Liputan6.com, Palembang - Usai kasus kekerasan yang dialami dua siswa baru saat Masa Orientasi Siswa (MOS) di SMA Taruna Indonesia Palembang, Sumatera Selatan (Sumsel), pada hari Sabtu (13/7/2019), Dinas Pendidikan (Disdik) Sumsel langsung turun tangan.
Kematian DE (14) dan kondisi kritis yang dialami WK (14) yang menjadi peserta MOS sekolah semi militer ini, membuat Disdik Sumsel menurunkan tim investigasi untuk menguak kasus ini.
Menurut Kepala Disdik Sumsel Widodo, segala bentuk kekerasan fisik maupun mental di dalam sekolah adalah ilegal.
Baca Juga
Advertisement
Awalnya Widodo tidak mempercayai bahwa kedua siswa SMA Taruna Indonesia Palembang itu mengalami kekerasan fisik oleh salah satu guru.
“Saya awalya tidak yakin (kekerasan) ada, tapi Kapolda Sumsel menguaknya dengan hasil visum. Saya sesali kenapa tidak memperhatikan aturan dari kementrian dan komitmen bersama,” katanya kepada Liputan6.com, Kamis (18/7/2019).
Disdik Sumsel sudah membentuk tim investigasi untuk mencaritahu lebih detail, kronologi kasus ini yang sebenarnya. Mulai dari menginterogasi pihak sekolah, tersangka, para siswa dan saksi lainnya.
Jika dalam proses belajar mengajar (PBM) di sekolah ini memang diberlakukan tindakan kekerasan, Widodo akan restrukturisasi agar tidak ada lagi peluang kekerasan di sekolah ini.
“Meskipun kekerasan itu sifatnya ‘masuk akal’, lebih baik tidak usah, itu (sanksi) yang paling ringan,” katanya.

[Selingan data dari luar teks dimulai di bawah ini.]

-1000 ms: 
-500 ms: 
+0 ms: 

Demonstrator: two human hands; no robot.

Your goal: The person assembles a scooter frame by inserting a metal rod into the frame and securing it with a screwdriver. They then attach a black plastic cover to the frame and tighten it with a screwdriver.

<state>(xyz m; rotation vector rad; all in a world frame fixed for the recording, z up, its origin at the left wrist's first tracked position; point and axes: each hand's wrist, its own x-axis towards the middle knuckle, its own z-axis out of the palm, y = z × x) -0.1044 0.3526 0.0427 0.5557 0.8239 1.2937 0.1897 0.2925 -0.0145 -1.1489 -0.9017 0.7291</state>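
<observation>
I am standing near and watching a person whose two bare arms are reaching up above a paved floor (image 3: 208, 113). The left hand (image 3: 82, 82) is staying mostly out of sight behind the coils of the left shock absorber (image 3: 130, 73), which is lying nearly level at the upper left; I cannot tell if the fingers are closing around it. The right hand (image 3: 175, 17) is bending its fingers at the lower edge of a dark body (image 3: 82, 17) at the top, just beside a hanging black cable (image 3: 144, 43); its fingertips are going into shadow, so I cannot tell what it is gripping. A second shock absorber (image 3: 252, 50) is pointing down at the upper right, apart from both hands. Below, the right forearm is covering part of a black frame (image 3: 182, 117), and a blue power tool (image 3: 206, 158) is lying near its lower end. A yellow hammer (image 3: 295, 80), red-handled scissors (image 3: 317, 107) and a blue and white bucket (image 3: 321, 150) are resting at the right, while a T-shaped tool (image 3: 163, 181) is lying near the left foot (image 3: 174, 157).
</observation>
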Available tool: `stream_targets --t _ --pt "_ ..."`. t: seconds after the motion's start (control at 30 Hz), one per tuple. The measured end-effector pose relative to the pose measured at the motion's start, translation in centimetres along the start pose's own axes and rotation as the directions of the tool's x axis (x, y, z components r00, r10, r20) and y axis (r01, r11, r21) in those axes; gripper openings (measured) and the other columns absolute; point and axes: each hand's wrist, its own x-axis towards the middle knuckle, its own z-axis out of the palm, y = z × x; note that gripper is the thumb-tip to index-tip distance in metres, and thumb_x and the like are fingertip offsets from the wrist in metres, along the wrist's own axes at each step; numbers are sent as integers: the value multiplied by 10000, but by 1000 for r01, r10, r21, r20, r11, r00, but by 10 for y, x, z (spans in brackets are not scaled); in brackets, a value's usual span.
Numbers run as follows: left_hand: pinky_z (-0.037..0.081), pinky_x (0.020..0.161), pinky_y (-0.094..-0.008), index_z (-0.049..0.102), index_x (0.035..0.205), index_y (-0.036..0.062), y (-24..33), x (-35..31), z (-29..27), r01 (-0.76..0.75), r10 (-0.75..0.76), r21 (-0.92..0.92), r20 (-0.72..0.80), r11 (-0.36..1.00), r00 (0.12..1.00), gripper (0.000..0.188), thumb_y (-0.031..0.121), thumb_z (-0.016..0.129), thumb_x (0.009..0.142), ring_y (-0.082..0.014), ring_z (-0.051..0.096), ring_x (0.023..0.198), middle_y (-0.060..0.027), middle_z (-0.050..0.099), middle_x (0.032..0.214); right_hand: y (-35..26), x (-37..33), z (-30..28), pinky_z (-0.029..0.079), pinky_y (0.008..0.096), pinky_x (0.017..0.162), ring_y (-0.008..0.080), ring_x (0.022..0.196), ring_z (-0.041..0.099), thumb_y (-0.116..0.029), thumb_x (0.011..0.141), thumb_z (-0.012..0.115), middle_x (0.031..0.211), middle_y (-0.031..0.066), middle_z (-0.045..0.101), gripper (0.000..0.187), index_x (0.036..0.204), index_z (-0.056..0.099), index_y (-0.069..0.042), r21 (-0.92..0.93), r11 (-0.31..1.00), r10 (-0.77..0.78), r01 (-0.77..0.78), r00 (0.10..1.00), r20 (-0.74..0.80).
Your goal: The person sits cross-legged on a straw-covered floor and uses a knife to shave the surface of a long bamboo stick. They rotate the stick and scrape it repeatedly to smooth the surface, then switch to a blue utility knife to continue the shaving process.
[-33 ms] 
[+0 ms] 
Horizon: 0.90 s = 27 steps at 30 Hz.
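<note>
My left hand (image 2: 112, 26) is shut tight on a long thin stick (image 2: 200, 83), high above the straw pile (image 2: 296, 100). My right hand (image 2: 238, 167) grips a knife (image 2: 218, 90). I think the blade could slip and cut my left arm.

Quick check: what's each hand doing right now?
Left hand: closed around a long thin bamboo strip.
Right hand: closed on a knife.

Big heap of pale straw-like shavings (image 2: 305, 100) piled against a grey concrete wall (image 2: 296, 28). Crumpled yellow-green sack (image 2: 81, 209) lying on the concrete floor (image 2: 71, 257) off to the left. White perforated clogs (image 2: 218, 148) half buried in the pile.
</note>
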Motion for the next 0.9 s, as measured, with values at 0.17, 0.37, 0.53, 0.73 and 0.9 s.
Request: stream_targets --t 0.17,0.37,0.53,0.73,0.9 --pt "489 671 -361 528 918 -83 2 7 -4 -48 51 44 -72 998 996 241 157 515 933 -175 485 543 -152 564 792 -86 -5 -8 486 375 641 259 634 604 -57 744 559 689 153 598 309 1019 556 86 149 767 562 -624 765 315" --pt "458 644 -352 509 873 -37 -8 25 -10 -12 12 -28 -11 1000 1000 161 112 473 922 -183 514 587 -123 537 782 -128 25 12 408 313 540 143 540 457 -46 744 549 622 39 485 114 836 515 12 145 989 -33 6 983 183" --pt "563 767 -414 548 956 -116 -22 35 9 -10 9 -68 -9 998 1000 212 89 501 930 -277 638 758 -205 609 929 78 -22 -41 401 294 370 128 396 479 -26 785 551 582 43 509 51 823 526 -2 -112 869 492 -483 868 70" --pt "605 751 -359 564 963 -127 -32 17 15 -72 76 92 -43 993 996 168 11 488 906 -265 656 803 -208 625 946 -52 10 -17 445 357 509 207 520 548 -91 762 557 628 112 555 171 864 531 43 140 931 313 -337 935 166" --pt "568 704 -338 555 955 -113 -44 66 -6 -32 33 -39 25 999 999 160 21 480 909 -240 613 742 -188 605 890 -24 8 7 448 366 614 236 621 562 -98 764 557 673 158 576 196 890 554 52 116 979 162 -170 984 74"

Jika penerapan kekerasan di SMA Taruna Indonesia Palembang ini sifatnya terstruktur, ada pembiaran dan kesengajaan, Disdik Sumsel memastikan akan memproses sekolah ini agar tidak beroperasi lagi atau ditutup.
Kegiatan MOS Ilegal
Mereka akan menggandeng Komisi Perlindungan Anak Indonesia (KPAI) untuk lebih dalam menelusuri kasus ini.
Dari informasi yang diperoleh, kegiatan MOS diselenggarakan mulai hari Senin (8/7/2019) hingga Selasa (9/7/2019), diisi dengan materi bela negara oleh personel TNI.
Di hari Rabu (10/7/2019) hingga Jumat (12/7/2019), sebanyak 105 siswa baru dibawa ke Pondok Pesantren (Ponpes) Sultan Mahmud Badaruddin (SMB) II Palembang untuk mengikuti kegiatan selanjutnya.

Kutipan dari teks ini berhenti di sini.